*** Recorded data ***

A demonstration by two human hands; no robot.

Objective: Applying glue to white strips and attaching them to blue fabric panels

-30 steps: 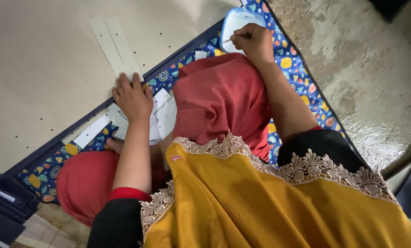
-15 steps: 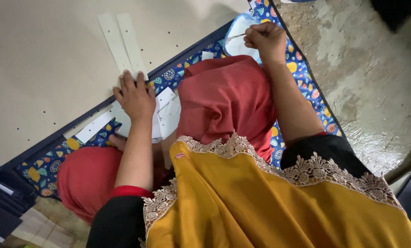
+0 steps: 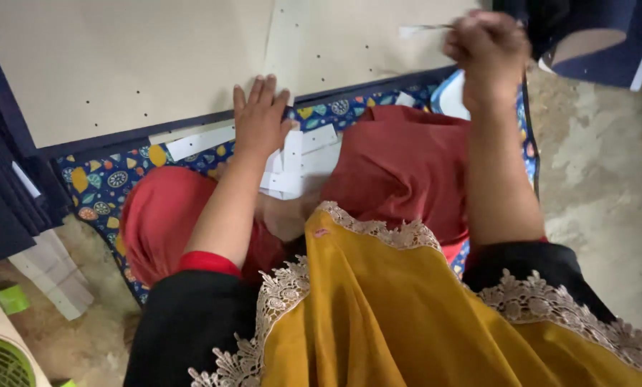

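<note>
At twelve o'clock from your lap, your left hand (image 3: 262, 118) lies flat with fingers spread wide, pressing on the white paper strips (image 3: 299, 159) heaped on the patterned blue mat (image 3: 102, 179). Up at one o'clock your right hand (image 3: 487, 44) is raised and closed in a fist around a thin white strip (image 3: 422, 29), which is blurred. Beyond both, from ten to twelve o'clock, the large beige dotted sheet (image 3: 134, 64) lies flat with a dark edge along the mat.
</note>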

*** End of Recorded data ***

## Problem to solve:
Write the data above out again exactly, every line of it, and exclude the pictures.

## Reply:
A demonstration by two human hands; no robot.

Objective: Applying glue to white strips and attaching them to blue fabric panels

-30 steps: 
-15 steps: 
+0 steps: 

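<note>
At twelve o'clock from your lap, your left hand (image 3: 262, 118) lies flat with fingers spread wide, pressing on the white paper strips (image 3: 299, 159) heaped on the patterned blue mat (image 3: 102, 179). Up at one o'clock your right hand (image 3: 487, 44) is raised and closed in a fist around a thin white strip (image 3: 422, 29), which is blurred. Beyond both, from ten to twelve o'clock, the large beige dotted sheet (image 3: 134, 64) lies flat with a dark edge along the mat.
</note>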

Nothing else belongs to this answer.